- [Raw data]

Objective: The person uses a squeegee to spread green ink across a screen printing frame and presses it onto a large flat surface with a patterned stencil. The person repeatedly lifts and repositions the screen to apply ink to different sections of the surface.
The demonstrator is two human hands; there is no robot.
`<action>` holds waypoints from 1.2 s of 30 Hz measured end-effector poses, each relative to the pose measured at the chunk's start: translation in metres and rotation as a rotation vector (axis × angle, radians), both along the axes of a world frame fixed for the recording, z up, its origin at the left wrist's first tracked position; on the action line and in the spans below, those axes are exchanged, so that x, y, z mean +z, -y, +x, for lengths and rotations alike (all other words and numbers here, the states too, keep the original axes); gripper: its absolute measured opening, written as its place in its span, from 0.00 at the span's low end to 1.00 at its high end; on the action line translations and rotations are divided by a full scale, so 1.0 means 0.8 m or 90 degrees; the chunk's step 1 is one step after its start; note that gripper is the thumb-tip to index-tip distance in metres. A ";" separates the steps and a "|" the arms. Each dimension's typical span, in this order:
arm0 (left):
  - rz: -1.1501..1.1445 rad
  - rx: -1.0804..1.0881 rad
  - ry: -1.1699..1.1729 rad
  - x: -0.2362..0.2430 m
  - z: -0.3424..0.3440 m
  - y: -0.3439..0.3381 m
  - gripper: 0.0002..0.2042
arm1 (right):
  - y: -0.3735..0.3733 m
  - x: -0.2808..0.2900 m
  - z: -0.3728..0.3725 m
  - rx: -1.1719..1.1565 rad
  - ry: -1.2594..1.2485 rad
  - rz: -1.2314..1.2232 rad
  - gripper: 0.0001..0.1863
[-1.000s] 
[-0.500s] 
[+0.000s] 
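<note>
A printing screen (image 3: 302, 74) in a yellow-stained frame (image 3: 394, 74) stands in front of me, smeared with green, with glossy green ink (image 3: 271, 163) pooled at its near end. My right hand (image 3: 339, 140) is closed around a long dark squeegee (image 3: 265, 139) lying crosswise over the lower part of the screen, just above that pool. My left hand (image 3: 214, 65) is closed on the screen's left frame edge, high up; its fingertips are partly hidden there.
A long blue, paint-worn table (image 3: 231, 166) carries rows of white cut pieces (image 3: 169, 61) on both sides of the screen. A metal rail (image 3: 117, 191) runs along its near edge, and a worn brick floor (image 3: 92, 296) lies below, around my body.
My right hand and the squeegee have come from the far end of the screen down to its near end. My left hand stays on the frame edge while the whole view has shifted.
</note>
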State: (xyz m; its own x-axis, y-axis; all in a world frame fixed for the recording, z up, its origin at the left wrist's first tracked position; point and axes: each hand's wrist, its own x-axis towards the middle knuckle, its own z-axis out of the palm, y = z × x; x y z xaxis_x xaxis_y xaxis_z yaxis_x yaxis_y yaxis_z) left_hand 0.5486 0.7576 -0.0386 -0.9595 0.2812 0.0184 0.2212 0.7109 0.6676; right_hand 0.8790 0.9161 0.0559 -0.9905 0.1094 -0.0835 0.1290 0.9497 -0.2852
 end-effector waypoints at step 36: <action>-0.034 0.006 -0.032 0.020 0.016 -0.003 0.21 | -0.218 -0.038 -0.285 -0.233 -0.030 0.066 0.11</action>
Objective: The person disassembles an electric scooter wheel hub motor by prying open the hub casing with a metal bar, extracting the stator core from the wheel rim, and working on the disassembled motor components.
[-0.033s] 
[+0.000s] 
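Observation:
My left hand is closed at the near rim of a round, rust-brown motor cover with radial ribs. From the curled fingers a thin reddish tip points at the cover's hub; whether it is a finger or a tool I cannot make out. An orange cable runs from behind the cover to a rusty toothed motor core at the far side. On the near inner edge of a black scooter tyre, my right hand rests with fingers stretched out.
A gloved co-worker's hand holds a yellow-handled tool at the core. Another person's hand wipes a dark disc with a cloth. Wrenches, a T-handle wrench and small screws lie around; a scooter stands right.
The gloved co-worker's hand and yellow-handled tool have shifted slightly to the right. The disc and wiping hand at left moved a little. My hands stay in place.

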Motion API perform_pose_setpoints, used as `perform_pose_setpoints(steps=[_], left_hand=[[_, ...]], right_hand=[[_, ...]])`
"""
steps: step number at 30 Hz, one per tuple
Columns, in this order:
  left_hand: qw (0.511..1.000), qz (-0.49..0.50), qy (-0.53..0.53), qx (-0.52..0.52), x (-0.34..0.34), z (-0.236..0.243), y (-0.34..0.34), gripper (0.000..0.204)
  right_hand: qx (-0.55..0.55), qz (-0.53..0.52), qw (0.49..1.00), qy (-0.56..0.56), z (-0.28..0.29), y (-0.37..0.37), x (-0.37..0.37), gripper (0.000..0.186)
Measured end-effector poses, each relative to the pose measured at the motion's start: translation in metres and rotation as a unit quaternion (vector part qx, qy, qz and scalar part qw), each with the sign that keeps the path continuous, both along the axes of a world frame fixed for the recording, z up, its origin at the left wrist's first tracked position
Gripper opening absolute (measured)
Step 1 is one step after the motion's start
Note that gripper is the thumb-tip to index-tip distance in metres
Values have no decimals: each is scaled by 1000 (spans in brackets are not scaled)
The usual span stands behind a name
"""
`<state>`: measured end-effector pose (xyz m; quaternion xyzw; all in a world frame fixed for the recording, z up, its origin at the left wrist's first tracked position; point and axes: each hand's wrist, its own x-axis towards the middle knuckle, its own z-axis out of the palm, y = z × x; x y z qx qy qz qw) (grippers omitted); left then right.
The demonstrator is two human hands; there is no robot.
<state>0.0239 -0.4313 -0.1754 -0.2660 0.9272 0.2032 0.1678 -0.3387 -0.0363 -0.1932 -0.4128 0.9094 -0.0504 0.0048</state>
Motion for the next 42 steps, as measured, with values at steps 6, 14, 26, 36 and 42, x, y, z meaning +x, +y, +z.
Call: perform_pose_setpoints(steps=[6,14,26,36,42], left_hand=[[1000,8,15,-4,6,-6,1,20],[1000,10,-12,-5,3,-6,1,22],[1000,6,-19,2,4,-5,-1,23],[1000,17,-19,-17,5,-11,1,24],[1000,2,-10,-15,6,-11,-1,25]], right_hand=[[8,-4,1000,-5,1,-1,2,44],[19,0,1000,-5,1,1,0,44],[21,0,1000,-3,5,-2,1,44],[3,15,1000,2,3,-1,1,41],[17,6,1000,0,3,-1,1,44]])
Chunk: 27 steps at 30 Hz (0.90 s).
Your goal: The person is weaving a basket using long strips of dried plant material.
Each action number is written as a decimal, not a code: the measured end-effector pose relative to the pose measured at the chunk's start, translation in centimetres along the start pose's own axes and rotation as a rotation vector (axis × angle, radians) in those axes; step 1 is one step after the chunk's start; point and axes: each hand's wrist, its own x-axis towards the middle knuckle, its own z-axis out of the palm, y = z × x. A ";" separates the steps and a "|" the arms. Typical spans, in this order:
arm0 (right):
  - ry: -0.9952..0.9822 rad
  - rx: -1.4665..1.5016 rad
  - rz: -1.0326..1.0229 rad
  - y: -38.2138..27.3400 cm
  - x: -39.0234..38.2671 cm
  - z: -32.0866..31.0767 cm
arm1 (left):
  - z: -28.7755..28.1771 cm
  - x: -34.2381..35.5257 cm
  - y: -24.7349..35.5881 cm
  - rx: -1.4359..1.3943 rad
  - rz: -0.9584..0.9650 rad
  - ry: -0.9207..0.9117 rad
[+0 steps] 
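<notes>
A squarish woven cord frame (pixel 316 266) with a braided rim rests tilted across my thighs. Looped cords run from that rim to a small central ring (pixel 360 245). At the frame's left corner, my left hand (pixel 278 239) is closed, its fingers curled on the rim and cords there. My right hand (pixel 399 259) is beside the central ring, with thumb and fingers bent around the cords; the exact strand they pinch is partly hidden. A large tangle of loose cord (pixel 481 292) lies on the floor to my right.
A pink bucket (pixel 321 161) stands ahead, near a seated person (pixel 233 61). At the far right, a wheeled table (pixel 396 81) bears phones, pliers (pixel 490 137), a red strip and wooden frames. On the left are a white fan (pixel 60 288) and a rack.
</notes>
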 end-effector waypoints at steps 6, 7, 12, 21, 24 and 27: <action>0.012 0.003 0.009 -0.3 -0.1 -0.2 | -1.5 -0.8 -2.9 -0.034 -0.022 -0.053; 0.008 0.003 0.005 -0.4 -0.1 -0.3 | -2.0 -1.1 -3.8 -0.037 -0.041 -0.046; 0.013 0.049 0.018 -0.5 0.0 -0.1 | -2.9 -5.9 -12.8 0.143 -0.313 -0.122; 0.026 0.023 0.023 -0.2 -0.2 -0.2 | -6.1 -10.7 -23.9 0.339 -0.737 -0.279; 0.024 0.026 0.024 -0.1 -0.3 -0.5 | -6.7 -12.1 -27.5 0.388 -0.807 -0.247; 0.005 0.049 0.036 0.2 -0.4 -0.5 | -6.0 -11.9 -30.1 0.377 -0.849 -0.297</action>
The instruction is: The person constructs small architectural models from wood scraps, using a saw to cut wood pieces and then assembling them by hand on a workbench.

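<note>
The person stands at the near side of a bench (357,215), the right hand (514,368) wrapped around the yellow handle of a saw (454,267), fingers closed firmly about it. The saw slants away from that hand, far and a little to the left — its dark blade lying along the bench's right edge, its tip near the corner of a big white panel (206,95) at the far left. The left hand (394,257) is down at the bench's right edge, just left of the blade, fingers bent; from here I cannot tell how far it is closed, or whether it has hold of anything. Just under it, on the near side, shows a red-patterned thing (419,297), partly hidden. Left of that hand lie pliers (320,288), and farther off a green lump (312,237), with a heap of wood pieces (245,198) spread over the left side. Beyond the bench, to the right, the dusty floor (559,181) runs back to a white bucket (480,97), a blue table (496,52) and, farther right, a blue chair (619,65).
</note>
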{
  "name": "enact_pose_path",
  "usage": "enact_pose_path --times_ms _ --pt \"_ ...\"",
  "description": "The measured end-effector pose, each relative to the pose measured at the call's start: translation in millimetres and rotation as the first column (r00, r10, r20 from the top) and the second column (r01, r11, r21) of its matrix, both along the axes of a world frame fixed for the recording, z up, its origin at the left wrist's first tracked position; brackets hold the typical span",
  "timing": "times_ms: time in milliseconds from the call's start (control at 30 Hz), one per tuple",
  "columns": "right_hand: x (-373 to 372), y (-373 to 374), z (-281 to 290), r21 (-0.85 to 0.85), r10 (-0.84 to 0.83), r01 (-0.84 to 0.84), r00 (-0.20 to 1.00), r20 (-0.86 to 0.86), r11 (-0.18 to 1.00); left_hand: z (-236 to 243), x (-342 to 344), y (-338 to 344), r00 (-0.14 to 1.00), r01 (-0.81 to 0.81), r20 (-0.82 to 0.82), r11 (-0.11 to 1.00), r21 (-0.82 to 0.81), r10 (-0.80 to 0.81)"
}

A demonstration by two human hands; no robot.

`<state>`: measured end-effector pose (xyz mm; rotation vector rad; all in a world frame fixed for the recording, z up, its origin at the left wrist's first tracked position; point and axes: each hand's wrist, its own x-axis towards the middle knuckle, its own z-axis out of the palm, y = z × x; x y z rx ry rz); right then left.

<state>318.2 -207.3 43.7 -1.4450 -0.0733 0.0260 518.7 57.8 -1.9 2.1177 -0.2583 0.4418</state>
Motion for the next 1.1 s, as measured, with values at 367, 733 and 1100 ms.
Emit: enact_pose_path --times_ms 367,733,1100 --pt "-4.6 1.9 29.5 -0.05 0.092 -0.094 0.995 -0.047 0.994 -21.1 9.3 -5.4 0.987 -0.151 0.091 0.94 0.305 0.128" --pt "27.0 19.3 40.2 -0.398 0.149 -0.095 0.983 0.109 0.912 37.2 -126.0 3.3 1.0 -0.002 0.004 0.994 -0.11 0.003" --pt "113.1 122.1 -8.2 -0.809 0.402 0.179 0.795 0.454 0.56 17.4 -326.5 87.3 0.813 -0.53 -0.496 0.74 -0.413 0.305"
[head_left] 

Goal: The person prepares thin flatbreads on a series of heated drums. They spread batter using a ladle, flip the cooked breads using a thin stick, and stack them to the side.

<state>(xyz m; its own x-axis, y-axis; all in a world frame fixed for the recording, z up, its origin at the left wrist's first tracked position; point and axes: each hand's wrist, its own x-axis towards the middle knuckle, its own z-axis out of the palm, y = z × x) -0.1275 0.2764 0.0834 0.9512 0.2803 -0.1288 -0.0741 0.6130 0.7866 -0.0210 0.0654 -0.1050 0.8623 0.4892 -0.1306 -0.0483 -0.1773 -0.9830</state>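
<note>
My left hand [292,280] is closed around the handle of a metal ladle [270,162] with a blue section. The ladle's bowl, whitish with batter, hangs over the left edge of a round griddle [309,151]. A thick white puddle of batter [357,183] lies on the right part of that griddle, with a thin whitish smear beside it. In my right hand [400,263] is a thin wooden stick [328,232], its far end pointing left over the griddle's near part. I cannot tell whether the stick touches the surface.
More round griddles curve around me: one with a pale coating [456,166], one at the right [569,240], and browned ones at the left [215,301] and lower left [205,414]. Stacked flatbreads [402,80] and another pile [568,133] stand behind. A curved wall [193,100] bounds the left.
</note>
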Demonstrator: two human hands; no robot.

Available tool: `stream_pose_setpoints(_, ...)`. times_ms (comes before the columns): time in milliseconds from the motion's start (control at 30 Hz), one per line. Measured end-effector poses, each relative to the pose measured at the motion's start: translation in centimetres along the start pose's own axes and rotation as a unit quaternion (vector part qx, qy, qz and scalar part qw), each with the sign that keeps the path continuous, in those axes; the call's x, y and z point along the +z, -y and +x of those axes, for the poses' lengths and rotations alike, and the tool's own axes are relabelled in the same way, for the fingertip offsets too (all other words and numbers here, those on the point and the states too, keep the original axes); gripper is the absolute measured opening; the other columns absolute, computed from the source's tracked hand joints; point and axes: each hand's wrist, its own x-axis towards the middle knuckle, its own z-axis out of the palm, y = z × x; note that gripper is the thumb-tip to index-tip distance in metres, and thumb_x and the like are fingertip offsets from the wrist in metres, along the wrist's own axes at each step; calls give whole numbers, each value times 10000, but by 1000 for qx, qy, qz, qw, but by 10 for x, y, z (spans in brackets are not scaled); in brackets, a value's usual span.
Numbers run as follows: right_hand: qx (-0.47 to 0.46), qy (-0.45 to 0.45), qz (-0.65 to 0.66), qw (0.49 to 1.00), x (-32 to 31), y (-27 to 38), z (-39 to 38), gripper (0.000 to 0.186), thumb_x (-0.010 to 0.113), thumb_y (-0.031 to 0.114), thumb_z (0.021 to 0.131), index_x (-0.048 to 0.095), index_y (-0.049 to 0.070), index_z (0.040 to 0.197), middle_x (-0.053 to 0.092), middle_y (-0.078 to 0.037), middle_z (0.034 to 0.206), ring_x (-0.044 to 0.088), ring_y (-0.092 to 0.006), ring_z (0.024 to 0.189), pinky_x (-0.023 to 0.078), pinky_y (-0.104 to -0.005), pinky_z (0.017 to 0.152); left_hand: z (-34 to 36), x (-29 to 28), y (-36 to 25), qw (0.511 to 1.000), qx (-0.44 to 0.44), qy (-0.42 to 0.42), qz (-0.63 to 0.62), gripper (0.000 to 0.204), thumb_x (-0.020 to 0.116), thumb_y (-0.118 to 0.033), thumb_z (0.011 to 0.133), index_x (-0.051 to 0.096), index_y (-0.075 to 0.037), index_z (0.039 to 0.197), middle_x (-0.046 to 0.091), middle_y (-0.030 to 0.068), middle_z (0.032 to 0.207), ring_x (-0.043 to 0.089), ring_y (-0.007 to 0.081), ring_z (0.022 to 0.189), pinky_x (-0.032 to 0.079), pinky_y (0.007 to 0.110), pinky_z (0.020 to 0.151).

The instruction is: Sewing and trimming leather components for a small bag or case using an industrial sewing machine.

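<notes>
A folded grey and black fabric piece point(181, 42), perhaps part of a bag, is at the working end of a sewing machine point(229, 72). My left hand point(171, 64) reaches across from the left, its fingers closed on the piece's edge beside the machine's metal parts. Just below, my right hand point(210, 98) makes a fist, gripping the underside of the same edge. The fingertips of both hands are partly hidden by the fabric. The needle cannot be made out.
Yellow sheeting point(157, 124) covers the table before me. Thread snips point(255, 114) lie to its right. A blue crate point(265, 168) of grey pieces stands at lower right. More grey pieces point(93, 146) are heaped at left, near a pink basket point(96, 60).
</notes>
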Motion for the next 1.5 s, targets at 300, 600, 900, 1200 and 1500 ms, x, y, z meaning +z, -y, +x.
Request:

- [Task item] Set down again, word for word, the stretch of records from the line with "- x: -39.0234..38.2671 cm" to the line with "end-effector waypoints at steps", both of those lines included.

- [Solution to the problem]
  - x: -39.0234..38.2671 cm
  - z: -32.0866..31.0767 cm
arm1 (left):
  - z: -28.7755..28.1771 cm
  - x: -34.2381..35.5257 cm
  - y: -24.7349..35.5881 cm
  - rx: -1.4359..1.3943 rad
  - rz: -0.9584..0.9650 rad
  - ry: -0.9207..0.9117 rad
[+0 steps] 
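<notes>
A squarish woven cord frame (pixel 316 266) with a braided rim rests tilted across my thighs. Looped cords run from that rim to a small central ring (pixel 360 245). At the frame's left corner, my left hand (pixel 278 239) is closed, its fingers curled on the rim and cords there. My right hand (pixel 399 259) is beside the central ring, with thumb and fingers bent around the cords; the exact strand they pinch is partly hidden. A large tangle of loose cord (pixel 481 292) lies on the floor to my right.
A pink bucket (pixel 321 161) stands ahead, near a seated person (pixel 233 61). At the far right, a wheeled table (pixel 396 81) bears phones, pliers (pixel 490 137), a red strip and wooden frames. On the left are a white fan (pixel 60 288) and a rack.
</notes>
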 end-effector waypoints at steps 6, 7, 12, 21, 24 and 27: <action>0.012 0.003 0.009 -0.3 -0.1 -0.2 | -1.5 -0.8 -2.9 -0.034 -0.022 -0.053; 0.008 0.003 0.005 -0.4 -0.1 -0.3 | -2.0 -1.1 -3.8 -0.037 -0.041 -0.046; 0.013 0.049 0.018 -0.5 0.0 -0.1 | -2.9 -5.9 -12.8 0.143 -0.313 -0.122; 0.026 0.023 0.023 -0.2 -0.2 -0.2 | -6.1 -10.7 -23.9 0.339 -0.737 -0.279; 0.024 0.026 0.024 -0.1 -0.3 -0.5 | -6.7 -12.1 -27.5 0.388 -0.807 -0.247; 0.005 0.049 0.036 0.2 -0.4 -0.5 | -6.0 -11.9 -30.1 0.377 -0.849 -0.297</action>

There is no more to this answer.